§ Problem details: In the listing below, find the line containing "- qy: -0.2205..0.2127" and the line containing "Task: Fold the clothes". Repeat exactly those two lines and every line between them, nothing more.
BEGIN Material for this task
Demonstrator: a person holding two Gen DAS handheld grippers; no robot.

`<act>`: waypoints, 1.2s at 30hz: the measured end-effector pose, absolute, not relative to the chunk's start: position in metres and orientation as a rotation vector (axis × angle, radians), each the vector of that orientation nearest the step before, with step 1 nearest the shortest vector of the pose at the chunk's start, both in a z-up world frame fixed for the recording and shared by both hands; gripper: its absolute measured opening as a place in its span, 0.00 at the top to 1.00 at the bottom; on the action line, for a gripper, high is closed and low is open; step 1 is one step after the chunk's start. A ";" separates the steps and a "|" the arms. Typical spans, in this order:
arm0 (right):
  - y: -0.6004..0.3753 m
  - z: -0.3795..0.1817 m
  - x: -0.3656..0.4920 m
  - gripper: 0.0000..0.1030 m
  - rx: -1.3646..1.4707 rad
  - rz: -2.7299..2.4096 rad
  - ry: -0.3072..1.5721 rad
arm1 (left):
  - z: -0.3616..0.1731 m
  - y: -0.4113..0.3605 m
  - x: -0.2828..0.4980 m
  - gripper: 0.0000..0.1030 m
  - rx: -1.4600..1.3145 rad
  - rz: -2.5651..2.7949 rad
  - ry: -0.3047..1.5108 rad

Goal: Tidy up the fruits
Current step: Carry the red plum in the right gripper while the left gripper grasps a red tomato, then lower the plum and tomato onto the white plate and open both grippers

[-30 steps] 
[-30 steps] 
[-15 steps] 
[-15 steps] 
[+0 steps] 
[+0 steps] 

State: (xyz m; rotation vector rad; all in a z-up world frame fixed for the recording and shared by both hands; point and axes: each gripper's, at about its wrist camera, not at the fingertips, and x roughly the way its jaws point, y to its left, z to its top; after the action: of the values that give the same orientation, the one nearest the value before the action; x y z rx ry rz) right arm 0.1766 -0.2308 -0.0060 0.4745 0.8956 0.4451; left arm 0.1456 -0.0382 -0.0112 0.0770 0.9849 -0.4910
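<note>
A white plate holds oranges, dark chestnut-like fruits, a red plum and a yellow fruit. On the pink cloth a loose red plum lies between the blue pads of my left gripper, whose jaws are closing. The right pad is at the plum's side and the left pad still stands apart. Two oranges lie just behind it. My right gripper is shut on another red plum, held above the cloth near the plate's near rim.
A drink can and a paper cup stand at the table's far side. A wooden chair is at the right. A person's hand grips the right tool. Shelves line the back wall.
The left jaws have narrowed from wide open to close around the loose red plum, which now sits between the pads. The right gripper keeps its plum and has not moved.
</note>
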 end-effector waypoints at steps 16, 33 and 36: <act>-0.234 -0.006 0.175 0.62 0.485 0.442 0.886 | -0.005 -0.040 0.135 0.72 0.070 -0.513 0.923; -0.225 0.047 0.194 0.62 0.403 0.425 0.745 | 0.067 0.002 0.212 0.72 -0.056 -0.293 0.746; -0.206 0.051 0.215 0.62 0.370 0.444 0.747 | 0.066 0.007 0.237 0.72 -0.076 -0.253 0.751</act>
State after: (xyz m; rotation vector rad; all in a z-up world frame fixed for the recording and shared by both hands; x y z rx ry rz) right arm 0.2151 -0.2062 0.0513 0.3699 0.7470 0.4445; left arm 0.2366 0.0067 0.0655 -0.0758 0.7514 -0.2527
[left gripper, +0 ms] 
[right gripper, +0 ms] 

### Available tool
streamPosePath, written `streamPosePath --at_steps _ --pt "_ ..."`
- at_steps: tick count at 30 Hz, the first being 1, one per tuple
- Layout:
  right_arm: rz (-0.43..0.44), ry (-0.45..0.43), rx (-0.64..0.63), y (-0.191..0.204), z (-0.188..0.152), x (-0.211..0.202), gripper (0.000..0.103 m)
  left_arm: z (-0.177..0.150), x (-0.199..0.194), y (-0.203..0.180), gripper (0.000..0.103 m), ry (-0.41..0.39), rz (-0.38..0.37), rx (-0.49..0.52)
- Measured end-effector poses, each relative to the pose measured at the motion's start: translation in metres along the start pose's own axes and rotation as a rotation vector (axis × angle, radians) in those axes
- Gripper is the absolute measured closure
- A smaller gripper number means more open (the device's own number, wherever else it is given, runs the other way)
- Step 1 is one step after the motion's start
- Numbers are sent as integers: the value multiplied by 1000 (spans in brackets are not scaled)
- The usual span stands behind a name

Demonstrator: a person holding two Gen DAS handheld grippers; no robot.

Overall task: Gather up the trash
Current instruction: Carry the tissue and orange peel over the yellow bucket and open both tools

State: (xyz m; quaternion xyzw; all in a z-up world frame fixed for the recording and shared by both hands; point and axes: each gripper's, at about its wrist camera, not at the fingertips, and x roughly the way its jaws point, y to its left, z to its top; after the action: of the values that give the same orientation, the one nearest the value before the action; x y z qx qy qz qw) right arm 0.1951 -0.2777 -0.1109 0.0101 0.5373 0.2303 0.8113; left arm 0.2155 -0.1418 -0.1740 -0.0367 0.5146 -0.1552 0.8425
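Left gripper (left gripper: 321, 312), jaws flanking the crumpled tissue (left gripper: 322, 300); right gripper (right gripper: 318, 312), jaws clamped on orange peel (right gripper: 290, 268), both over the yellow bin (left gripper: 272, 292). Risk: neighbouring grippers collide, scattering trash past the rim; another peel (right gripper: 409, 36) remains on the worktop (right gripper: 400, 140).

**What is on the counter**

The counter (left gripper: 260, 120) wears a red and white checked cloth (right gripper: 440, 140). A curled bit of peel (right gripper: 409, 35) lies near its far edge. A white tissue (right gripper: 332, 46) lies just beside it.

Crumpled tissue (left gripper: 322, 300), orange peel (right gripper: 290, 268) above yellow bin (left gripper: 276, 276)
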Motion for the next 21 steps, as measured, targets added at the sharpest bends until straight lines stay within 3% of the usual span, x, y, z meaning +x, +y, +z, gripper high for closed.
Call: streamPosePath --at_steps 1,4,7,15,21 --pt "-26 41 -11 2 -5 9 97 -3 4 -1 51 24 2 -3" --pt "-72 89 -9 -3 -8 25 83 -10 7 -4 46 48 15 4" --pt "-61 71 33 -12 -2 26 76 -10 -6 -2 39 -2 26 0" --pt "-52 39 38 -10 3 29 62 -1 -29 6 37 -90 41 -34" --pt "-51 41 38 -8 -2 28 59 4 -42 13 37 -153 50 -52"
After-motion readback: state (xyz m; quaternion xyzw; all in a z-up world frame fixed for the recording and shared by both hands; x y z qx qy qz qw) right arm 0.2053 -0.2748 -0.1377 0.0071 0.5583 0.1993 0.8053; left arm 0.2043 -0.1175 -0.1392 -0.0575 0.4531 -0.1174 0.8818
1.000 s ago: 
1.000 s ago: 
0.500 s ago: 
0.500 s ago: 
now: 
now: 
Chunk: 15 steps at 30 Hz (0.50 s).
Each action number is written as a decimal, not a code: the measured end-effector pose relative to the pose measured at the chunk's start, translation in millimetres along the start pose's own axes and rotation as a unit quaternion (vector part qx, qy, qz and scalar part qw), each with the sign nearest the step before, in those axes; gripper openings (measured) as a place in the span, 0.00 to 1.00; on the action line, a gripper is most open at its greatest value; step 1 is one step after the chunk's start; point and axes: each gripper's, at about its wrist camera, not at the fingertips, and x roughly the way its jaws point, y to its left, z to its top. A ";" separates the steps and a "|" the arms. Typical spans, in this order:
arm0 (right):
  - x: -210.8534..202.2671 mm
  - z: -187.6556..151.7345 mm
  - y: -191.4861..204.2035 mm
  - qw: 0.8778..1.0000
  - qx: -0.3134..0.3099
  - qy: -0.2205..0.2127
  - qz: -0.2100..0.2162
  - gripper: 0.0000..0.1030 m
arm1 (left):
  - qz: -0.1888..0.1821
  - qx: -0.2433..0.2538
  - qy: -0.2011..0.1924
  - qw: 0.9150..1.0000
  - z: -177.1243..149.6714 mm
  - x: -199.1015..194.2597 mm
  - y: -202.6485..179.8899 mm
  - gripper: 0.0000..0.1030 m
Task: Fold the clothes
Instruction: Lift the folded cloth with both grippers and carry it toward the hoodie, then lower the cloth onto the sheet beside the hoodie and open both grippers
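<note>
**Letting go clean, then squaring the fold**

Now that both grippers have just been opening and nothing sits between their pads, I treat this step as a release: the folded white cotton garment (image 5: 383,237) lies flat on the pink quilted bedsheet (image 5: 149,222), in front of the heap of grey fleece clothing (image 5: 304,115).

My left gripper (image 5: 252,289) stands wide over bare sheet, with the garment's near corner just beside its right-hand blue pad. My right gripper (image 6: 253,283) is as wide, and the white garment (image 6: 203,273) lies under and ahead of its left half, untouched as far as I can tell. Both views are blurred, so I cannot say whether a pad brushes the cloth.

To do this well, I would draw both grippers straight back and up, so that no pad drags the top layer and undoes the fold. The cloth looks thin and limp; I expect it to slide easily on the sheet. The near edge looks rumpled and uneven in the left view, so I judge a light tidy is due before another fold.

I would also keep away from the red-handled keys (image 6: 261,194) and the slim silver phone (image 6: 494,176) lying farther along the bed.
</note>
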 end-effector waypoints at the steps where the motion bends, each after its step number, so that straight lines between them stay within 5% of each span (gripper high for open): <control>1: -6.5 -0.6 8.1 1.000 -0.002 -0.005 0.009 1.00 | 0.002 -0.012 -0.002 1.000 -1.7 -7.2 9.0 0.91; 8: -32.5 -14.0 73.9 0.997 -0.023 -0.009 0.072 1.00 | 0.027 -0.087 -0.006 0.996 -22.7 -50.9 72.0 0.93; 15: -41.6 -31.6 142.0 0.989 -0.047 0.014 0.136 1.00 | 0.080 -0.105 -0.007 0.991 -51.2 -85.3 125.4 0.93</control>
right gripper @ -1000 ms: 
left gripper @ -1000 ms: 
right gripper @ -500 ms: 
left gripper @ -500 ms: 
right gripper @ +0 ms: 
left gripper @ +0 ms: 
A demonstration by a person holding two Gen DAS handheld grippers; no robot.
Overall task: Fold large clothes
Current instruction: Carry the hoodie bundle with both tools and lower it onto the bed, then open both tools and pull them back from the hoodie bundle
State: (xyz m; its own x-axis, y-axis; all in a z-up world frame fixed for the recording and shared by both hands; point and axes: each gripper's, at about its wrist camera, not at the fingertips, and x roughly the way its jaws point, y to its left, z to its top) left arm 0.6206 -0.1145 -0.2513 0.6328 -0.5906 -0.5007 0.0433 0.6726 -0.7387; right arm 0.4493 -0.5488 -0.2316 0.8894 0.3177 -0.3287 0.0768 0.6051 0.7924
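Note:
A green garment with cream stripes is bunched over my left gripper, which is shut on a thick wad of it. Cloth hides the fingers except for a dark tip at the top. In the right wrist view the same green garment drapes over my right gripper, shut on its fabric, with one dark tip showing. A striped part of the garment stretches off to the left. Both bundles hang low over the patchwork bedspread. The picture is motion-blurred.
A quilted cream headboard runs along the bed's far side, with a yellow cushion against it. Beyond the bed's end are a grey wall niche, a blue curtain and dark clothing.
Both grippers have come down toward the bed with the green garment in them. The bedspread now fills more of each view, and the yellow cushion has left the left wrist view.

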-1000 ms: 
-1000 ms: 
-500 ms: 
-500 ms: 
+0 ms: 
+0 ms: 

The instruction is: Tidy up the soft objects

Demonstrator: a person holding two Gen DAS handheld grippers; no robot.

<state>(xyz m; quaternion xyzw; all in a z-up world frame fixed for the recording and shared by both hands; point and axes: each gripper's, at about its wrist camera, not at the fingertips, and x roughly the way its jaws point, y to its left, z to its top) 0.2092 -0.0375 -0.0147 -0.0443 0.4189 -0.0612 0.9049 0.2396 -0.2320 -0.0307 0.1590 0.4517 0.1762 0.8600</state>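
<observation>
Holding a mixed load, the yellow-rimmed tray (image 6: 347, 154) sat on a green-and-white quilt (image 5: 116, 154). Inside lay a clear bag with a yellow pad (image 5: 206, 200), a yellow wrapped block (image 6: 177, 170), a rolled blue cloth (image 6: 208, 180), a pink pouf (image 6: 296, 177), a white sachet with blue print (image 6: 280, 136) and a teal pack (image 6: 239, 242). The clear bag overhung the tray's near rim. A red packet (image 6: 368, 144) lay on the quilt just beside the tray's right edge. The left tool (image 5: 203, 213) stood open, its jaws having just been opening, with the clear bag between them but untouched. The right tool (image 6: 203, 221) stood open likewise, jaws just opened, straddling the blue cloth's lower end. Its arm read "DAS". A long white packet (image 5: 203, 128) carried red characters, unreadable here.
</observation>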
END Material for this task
§ Response:
  - qy: -0.2205..0.2127
  - qz: -0.2100..0.2162
  - gripper: 0.0000..0.1030 m
arm1 (left):
  - qz: -0.1888..0.1821
  - qx: -0.2433..0.2538
  - qy: -0.2011..0.1924
  - qw: 0.9150..1.0000
  - z: -177.1243..149.6714 mm
  - x: -199.1015..194.2597 mm
  - y: -202.6485..179.8899 mm
  - gripper: 0.0000..0.1030 m
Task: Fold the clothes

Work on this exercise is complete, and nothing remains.